How is Asthma UK tackling air pollution?

Air pollution can have a serious effect on the lives of people with asthma. We have been working hard to tackle this problem by talking to government and funding research.

05 May 2017

Working together to tackle air pollution

Air pollution is a serious public health problem. Researchers have linked the pollutants nitrogen oxide and particle matter to asthma attacks, heart disease and dementia. In 2016, the Royal College of Physicians found that pollution contributes to around 40,000 deaths a year. This year, research by the World Health Organisation found that it contributed to the deaths of an estimated 600,000 children worldwide. This research and months of news stories have focused public attention on the health effects of pollution.

Amid the news stories and debate, it is important to remember that people with asthma are directly affected by pollution every day. We know from past surveys we have done of people with asthma that around a third of people are put off exercising outside by traffic fumes while nearly half are reluctant to go shopping or even walk around congested areas. Air pollution can have profound effect on people’s lives, stopping them from doing things others take for granted.

Asthma UK is working to help those affected by air pollution. We have advised government on using air pollution alerts and pollution data more effectively. Alongside this, we are partnering with other organisations to persuade the UK Government to take a tougher stance on air pollution. We are also funding research so that we can better understand the link between air pollution and asthma.

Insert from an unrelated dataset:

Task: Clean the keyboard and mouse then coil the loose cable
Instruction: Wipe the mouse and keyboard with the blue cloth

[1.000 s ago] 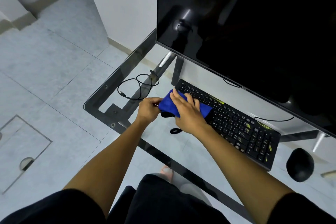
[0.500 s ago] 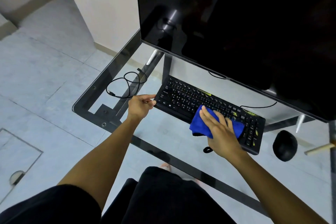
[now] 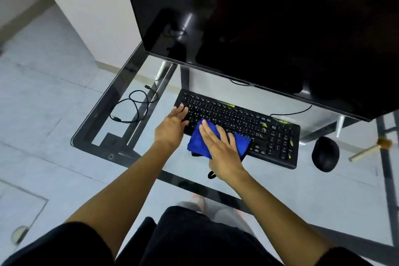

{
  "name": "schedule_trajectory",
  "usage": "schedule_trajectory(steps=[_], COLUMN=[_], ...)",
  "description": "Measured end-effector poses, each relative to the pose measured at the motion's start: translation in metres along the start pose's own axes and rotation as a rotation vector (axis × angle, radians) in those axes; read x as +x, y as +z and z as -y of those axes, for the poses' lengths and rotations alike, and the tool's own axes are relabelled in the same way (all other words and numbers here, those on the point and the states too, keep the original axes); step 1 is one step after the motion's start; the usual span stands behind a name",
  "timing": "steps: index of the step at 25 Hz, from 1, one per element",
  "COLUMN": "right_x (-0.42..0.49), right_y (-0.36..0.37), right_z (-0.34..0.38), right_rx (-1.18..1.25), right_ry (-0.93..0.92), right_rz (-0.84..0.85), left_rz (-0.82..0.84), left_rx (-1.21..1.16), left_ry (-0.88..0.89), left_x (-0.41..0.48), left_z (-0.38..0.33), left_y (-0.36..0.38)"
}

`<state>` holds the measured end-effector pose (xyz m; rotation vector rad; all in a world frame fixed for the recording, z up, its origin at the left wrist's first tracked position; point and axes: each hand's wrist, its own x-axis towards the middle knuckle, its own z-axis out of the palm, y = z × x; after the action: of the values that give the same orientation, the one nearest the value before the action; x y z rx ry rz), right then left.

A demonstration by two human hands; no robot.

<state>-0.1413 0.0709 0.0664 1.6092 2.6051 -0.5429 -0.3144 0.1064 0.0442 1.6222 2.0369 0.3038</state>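
A black keyboard (image 3: 248, 121) with yellow-green marks lies on the glass desk (image 3: 129, 67) under the monitor. My right hand (image 3: 222, 149) presses a blue cloth (image 3: 195, 142) flat on the keyboard's near middle with straight fingers. My left hand (image 3: 172, 127) rests on the keyboard's left end, fingers spread over the keys. A black mouse (image 3: 325, 154) sits to the right of the keyboard. A loose black cable (image 3: 133, 106) lies in untidy loops on the glass at the left.
A large dark monitor (image 3: 259, 24) overhangs the back of the desk. A thin wire (image 3: 291, 112) runs from behind the keyboard. A pale wooden stick (image 3: 367, 151) lies at the right edge. The desk's dark frame and grey floor tiles show through the glass.
My right hand has slid the cloth back left along the keyboard, from its right part to the middle. My left hand moved from the left corner onto the left keys.
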Motion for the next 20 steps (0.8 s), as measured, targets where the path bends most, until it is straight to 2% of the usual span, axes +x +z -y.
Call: schedule_trajectory(steps=[8,13,16,20], right_x=[-0.076,-0.086,-0.060,-0.016], right_y=[0.003,-0.012,-0.014,-0.001], right_z=[-0.083,-0.091,-0.055,-0.006], right_rx=[-0.116,-0.104,-0.053,-0.048], right_ry=[0.210,0.347,0.226,0.018], right_rz=[-0.048,-0.079,-0.108,-0.025], left_rz=[-0.084,-0.106,-0.095,-0.092], left_rx=[0.049,0.023,0.004,0.005], left_ry=[-0.026,0.008,0.011,0.015], left_x=[-0.003,0.005,0.008,0.011], left_z=[-0.003,0.004,0.005,0.007], left_y=[0.010,0.015,0.014,0.010])
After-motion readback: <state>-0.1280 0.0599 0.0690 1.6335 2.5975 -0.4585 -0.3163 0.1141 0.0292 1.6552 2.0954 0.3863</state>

Using air pollution data effectively

In February, Asthma UK and other charities met with the Department for Environment, Food and Rural Affairs (Defra) to discuss how they could improve their air pollution alert system – which is used to monitor air pollution levels and warn people when the air quality becomes very poor.

The Asthma UK team looks out for these alerts and shares them on social media. We shared what we have learnt with Defra and set out how they could use Facebook and Twitter more effectively, to warn people of spikes in air pollution. We also talked about making alerts more targeted so that people could be updated on pollution in their local area. We are hopeful that Defra will use this feedback to help improve their system in the future.

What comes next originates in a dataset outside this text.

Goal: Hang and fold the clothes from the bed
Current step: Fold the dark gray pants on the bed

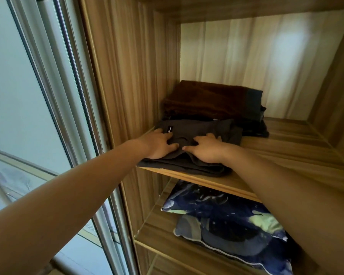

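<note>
Fingers [168, 138] of the left hand [157, 144] lie bent and pressing on a folded dark grey cloth garment [203, 129]. Those [211, 136] of the right hand [207, 150] are spread flat on it, just beside the left. The garment sits directly under both hands at the front left of the light wooden wardrobe shelf [286, 147], its near edge at the lip. Any push likely goes straight inward, toward the folded brown cloth stack [205, 100] touching its far side.
</note>
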Available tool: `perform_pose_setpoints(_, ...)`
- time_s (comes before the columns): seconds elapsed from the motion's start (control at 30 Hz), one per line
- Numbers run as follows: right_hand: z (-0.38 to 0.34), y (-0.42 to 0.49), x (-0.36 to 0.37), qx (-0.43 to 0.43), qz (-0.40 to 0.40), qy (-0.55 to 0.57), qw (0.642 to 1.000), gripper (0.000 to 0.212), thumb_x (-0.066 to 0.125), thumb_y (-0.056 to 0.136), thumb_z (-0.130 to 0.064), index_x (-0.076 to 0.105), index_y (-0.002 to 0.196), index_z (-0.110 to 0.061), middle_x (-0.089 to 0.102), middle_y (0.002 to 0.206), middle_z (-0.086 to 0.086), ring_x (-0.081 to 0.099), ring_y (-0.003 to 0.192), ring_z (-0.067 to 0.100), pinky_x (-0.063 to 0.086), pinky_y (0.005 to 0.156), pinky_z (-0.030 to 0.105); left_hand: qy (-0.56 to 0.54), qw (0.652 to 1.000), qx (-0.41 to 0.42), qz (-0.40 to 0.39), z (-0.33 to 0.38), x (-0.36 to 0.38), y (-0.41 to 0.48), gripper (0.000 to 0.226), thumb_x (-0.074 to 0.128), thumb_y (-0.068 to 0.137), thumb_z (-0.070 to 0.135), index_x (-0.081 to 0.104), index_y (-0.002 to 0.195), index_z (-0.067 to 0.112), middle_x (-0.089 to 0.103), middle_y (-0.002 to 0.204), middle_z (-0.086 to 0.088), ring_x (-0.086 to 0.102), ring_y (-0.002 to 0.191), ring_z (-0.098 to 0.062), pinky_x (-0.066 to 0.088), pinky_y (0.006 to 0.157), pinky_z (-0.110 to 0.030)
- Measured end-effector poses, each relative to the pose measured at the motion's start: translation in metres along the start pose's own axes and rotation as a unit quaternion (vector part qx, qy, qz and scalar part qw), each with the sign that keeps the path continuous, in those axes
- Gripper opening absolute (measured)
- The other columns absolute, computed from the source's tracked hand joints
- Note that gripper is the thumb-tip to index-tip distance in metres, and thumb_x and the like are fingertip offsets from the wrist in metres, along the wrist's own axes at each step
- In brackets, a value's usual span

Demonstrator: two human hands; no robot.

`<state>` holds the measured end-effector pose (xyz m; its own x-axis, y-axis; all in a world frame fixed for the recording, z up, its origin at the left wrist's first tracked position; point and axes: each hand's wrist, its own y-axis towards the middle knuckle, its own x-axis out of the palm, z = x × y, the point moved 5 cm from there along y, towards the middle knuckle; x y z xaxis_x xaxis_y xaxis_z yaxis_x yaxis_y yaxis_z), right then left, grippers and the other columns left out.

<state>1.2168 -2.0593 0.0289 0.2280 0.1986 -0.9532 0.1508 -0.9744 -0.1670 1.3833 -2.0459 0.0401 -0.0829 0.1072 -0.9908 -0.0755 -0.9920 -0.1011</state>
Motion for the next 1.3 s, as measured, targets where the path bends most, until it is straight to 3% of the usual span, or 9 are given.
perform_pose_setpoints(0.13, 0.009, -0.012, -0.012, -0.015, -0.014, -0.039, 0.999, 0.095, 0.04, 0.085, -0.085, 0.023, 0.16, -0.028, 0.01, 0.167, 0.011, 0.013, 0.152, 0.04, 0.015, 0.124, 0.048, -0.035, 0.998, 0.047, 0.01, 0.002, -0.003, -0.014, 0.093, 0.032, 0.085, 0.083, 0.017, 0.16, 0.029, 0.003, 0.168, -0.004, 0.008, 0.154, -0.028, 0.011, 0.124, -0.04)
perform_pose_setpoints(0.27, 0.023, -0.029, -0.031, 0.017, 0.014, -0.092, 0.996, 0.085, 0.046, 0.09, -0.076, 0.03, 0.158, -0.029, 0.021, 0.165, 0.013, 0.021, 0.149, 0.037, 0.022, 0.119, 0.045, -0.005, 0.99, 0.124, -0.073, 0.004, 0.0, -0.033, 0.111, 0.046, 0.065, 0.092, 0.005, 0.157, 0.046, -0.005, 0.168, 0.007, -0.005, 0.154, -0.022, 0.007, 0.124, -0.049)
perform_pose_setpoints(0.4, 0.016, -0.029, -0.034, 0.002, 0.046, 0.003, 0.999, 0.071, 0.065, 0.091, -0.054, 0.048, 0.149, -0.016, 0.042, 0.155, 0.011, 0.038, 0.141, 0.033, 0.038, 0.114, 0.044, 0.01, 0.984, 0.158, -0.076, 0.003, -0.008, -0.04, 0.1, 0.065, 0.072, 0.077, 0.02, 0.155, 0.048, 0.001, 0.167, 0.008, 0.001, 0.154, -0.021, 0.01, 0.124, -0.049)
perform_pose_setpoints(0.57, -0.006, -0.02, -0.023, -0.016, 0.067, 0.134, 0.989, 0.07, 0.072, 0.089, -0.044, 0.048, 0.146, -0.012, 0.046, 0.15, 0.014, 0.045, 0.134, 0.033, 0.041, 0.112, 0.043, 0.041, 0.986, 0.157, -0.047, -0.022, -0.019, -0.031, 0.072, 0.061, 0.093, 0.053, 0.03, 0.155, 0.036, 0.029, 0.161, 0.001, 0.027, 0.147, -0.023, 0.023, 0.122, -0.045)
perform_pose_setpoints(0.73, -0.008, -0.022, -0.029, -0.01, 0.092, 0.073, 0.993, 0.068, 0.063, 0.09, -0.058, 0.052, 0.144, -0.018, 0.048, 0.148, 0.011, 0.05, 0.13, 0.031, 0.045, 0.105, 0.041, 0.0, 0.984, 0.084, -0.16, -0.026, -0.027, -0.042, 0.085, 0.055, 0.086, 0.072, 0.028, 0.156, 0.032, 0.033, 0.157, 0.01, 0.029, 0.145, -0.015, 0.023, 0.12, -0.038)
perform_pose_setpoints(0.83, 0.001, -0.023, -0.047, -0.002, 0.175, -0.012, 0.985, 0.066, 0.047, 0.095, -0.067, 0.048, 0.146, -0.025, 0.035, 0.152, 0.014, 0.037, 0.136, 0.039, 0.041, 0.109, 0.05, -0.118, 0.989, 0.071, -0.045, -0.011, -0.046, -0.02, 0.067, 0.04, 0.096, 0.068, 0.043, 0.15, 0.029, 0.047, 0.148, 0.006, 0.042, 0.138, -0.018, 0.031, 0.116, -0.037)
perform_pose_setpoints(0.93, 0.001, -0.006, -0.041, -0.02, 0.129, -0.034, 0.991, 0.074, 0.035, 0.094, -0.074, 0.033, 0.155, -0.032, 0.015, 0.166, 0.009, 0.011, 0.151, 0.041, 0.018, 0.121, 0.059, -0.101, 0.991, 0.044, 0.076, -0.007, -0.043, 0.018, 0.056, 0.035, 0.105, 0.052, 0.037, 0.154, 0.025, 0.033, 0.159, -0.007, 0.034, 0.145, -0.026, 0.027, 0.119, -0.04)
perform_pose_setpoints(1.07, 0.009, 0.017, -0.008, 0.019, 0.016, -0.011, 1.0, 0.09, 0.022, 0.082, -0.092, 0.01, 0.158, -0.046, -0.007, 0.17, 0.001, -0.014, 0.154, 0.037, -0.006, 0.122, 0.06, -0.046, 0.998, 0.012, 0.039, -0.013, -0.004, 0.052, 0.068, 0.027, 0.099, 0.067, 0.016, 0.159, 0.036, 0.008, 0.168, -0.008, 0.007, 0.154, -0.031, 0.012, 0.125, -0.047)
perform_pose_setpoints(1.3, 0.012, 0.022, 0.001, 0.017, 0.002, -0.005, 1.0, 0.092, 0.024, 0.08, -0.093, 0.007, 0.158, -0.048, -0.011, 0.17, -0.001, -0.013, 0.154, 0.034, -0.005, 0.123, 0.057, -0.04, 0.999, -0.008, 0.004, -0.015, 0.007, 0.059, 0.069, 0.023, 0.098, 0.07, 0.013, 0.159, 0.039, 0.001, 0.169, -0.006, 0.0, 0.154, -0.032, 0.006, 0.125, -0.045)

If you would like regular updates about air pollution levels Defra provides updates via email and by phone.

Lobbying government

Asthma UK is a member of the Healthy Air Campaign; a group of charities who are working together to persuade government to do more on air pollution. We campaign in a coalition because air pollution is too big and complex a problem for us to tackle on our own. There are many sources of pollution such as road transport, industry and household boilers. No one government department or agency is responsible for making our air healthy. For example, Defra are responsible for reducing pollution but the Department for Transport and local councils oversee roads and town centres. The result is confusion and inaction.

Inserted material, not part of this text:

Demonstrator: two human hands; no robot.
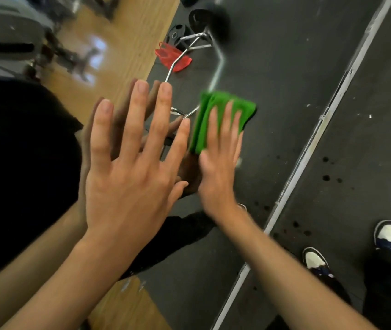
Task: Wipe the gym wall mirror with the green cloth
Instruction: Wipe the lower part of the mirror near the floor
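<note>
The wall mirror (273,67) fills most of the view, and its metal bottom frame (308,148) runs diagonally at the right. A folded green cloth (216,106) lies flat against the glass. My right hand (220,163) presses it with straight fingers and looks motion-blurred. To its left, my left hand (132,163) rests flat on the glass with fingers spread, its reflection showing just behind it.
In the mirror I see a curl bar with black weight plates (201,22), a red bag (173,58), wooden flooring (123,39) and dark rubber floor. My two shoes (389,236) stand on dark floor right of the frame.
</note>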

On 5 May 2017, the government released its air new air pollution framework after losing a series legal battles, against our Healthy Air Campaign partner Client Earth. Asthma UK and the Healthy Air Campaign will be commenting on the plans so that the needs of people with asthma are considered. You will be able to read our reply on our consultation response page. We will work to make this to be the first of many government actions on air pollution.

Funding research 

Researchers agree that air pollution makes asthma worse but, beyond that, we still know relatively little about the link between air pollution and asthma. For example, we still do not understand why some people are more affected than others. In addition, there is evidence that suggests being exposed to high levels of air pollution as a child is linked to developing asthma, but researchers are not sure yet. Asthma UK is already funding research in this area, but we are calling for more funding so that we can answer this vital question as soon as possible.